EXERCISE
Reproduce the lines below exactly. Begin with the first, end with the line containing "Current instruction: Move", and leave out the pictures.

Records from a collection
┌──

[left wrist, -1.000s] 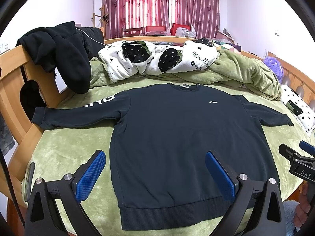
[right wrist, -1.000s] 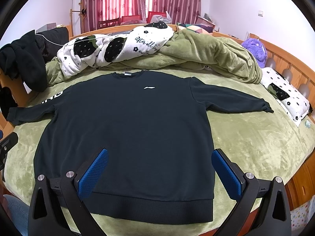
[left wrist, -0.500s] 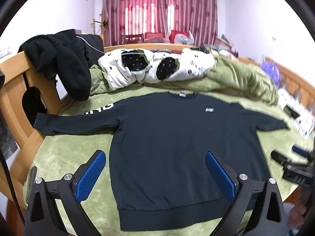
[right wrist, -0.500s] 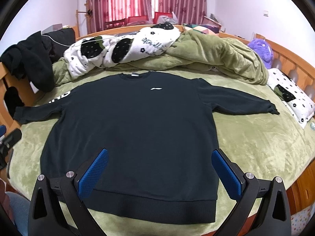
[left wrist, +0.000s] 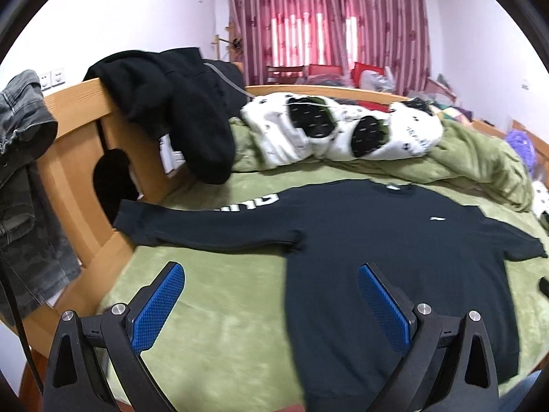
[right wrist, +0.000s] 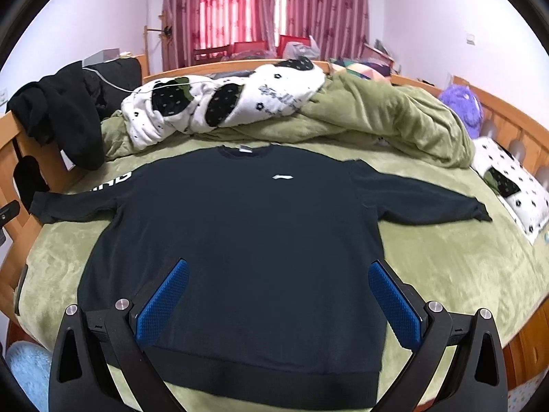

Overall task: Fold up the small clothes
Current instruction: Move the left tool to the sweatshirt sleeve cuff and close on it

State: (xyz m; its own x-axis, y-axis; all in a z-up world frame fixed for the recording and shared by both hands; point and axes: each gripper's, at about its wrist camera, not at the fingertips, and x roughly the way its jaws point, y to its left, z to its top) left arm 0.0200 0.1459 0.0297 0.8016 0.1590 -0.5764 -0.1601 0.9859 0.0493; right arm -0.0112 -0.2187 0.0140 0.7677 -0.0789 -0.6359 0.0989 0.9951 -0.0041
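Left gripper [left wrist: 271, 305] has its jaws spread wide, blue pads [left wrist: 159, 309] bare, nothing between them; it hangs over the near left part of the bed, one finger over green blanket [left wrist: 212, 312], the other over the body of the dark sweatshirt [left wrist: 394, 247]. Right gripper [right wrist: 278, 305] likewise gaping, blue pads [right wrist: 394, 309] holding nothing, both fingers over the lower body of the sweatshirt [right wrist: 254, 226] just above its ribbed hem [right wrist: 267, 377]. Sweatshirt lies flat, front up, on the green blanket [right wrist: 446, 267], collar away from the cameras, hem nearest, both sleeves stretched out sideways. Small white logo [right wrist: 283, 176] on the chest; white lettering [right wrist: 113, 180] on the left sleeve [left wrist: 206, 230], whose cuff reaches near the wooden bed frame [left wrist: 79, 144]. Right sleeve [right wrist: 422, 202] ends short of a white black-dotted pillow [right wrist: 514, 185]. Beyond the collar, a bunched green duvet [right wrist: 394, 120] with a white spotted blanket [right wrist: 223, 106] heaped on it. Black garment [left wrist: 178, 110] draped over the frame rail on the left; grey jeans [left wrist: 20, 158] hanging at the far left of the left wrist view. Purple plush [right wrist: 461, 106] by the right rail. Red curtains [right wrist: 264, 10] at the back. Left wrist view is slightly motion-blurred.
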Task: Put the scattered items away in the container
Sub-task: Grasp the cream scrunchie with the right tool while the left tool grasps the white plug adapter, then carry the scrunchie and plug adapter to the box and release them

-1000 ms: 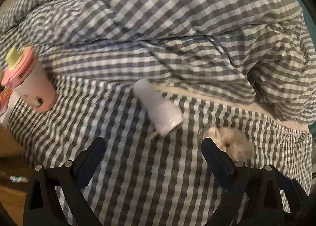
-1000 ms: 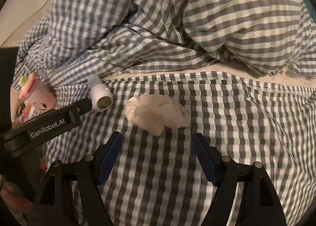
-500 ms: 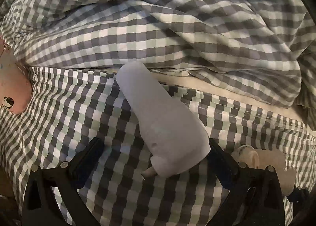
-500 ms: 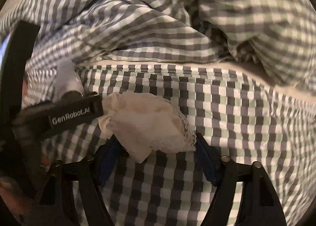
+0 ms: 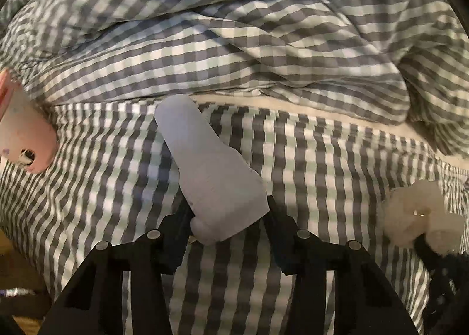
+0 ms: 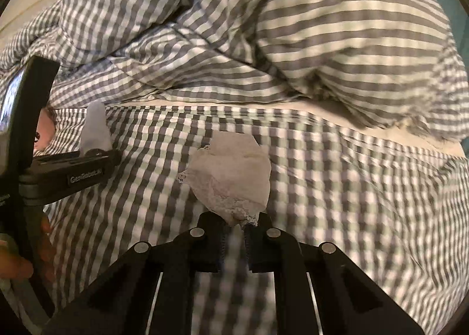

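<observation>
A pale grey-white bottle (image 5: 211,176) lies on the checked bed sheet, wide end toward me. My left gripper (image 5: 227,226) is shut on its wide end. The bottle also shows at the left of the right wrist view (image 6: 95,129). A cream lace-edged cloth (image 6: 234,173) is bunched in front of my right gripper (image 6: 234,232), which is shut on its lower end. In the left wrist view the cloth (image 5: 416,212) sits at the right. A pink cup (image 5: 26,141) lies at the left edge.
A rumpled grey-and-white checked duvet (image 5: 234,27) is heaped across the back of the bed (image 6: 351,188). The left gripper's body (image 6: 58,173) fills the left of the right wrist view. A wooden floor (image 5: 17,276) shows at the lower left. No container is in view.
Both grippers moved forward onto their items and closed. The left one closed on the bottle, the right one on the cloth, which now looks slightly gathered up.
</observation>
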Demonstrator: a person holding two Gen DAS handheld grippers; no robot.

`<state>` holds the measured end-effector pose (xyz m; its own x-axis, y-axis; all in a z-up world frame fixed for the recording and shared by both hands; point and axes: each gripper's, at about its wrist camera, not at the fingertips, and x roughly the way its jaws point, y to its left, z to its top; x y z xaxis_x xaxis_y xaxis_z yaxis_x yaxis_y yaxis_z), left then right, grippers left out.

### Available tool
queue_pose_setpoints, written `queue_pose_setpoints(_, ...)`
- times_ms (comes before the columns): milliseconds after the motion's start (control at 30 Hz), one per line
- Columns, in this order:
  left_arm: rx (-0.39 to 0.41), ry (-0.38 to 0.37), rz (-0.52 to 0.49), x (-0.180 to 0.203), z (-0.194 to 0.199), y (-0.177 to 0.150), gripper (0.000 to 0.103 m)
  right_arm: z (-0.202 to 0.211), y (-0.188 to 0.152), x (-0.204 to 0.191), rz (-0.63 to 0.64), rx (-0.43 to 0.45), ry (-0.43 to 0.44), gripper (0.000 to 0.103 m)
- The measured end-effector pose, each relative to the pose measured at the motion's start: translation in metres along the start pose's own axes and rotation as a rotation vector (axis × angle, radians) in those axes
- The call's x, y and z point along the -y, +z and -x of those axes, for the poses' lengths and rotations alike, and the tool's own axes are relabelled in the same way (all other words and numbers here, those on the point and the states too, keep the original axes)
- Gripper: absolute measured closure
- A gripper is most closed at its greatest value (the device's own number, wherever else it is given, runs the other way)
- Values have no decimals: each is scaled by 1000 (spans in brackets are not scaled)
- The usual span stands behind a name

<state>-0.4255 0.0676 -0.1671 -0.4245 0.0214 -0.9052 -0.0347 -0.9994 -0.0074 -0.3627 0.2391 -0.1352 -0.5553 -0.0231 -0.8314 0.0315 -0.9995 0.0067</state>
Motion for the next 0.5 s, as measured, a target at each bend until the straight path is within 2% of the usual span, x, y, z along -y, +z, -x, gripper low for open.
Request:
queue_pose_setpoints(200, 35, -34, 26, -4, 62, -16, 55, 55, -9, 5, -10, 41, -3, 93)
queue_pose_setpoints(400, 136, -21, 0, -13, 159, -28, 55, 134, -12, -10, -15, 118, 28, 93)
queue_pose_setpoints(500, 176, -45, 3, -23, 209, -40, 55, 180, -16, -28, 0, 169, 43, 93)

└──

FINAL ANSWER
[left wrist, -1.000s] 
[right wrist, -1.000s] 
[left wrist, -0.500s] 
[right wrist, -0.500s] 
[left wrist, +0.000s] 
[right wrist, +0.000s] 

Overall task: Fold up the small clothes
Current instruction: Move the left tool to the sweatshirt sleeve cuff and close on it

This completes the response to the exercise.